Review: ‘Killer Bees’ Tracks Working-Class Athletes in the Hamptons

A scene from “Killer Bees,” set in the Hamptons. Credit Hilary McHone.

Killer Bees

Directed by Ben Cummings, Orson Cummings Documentary, Sport 1h 25m

By Jason Zinoman    July 26, 2018

Every new high school basketball documentary must contend with the long shadow of the 1994 masterpiece “Hoop Dreams.” While it’s nowhere near as ambitious, “Killer Bees” fits squarely in its tradition, engaging and humane storytelling that uses the drama of basketball to tell a deeper story about race, class, and the excitement and heartache of young lives careening toward adulthood.

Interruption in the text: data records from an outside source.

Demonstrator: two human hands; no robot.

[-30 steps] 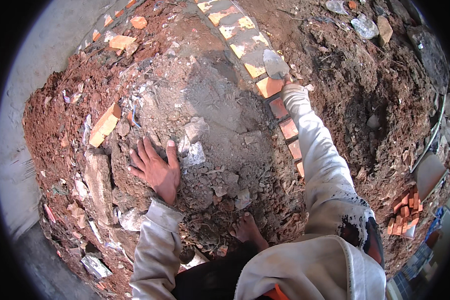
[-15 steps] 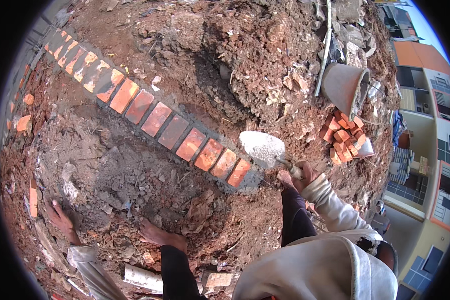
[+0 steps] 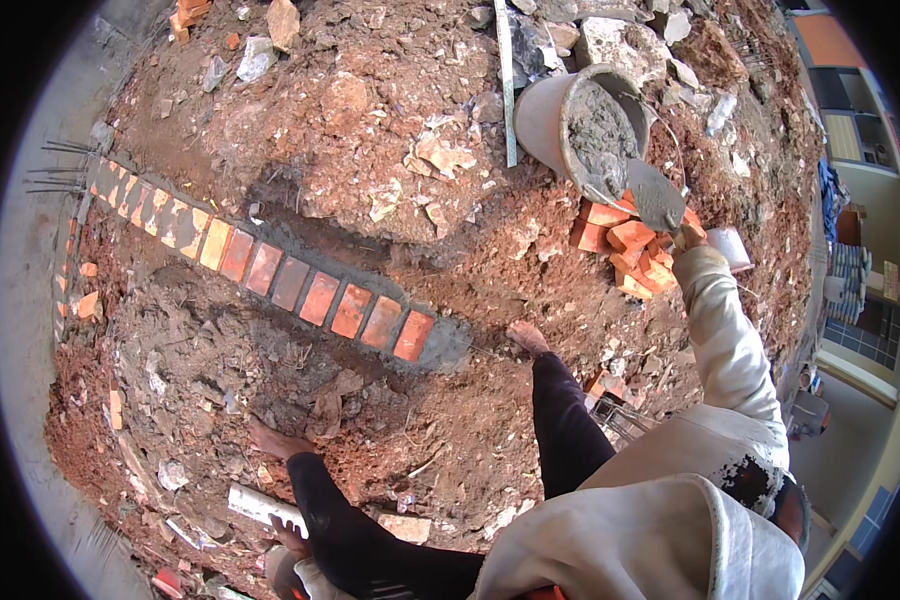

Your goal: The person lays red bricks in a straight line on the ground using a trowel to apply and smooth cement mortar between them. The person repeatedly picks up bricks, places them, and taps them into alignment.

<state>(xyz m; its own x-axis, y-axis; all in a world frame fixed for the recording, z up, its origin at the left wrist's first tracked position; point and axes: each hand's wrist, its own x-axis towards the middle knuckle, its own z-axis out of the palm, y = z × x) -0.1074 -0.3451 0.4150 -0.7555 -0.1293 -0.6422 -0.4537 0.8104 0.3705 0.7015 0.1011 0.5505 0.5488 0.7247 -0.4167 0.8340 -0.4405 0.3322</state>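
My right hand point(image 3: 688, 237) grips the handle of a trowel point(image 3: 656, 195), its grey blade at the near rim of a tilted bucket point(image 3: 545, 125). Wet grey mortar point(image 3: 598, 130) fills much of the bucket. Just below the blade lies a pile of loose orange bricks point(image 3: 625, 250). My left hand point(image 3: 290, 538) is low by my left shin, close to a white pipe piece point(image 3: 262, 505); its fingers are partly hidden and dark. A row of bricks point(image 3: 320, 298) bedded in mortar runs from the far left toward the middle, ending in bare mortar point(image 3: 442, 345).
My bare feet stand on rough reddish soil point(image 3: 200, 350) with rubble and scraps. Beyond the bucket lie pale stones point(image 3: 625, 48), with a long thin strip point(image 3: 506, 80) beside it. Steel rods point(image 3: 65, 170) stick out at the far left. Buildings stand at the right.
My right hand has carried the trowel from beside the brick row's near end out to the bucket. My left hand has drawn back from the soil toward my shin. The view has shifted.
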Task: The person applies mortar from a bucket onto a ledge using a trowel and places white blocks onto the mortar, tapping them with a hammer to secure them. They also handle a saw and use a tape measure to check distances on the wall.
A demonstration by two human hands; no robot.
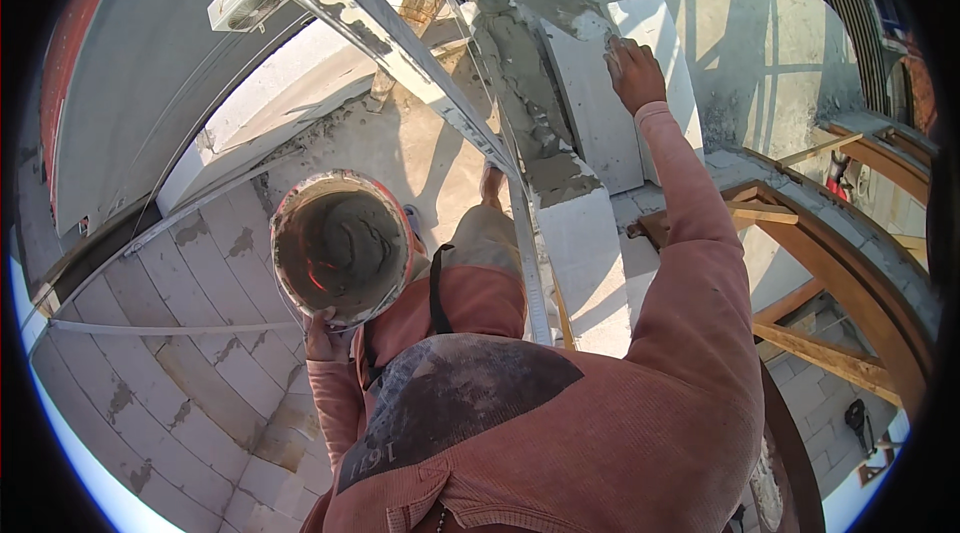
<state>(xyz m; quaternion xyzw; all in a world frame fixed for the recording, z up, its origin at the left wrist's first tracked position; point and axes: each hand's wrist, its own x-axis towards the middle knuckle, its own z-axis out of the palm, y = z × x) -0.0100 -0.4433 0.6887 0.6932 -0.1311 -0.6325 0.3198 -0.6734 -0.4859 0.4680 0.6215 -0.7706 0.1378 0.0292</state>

Directed by Benjamin and Orson Cummings and produced by, among others, Shaquille O’Neal, the movie tracks one season in the powerhouse basketball program of the Bridgehampton Killer Bees, a predominantly African-American and working-class team in an area — the Hamptons — famous as a getaway for the spectacularly rich. In using this juxtaposition as a metaphor for growing inequality and the shrinking middle class, the filmmakers are helped considerably by the coach, Carl Johnson, who is both a charismatic character and a sharp observer of his town; his assistant Joe Zucker, whose day job is as a celebrated artist (this might explain why the art dealer Larry Gagosian is another producer of the film); and a clueless, Maserati-driving real estate agent, the perfect stand-in for the forces of gentrification.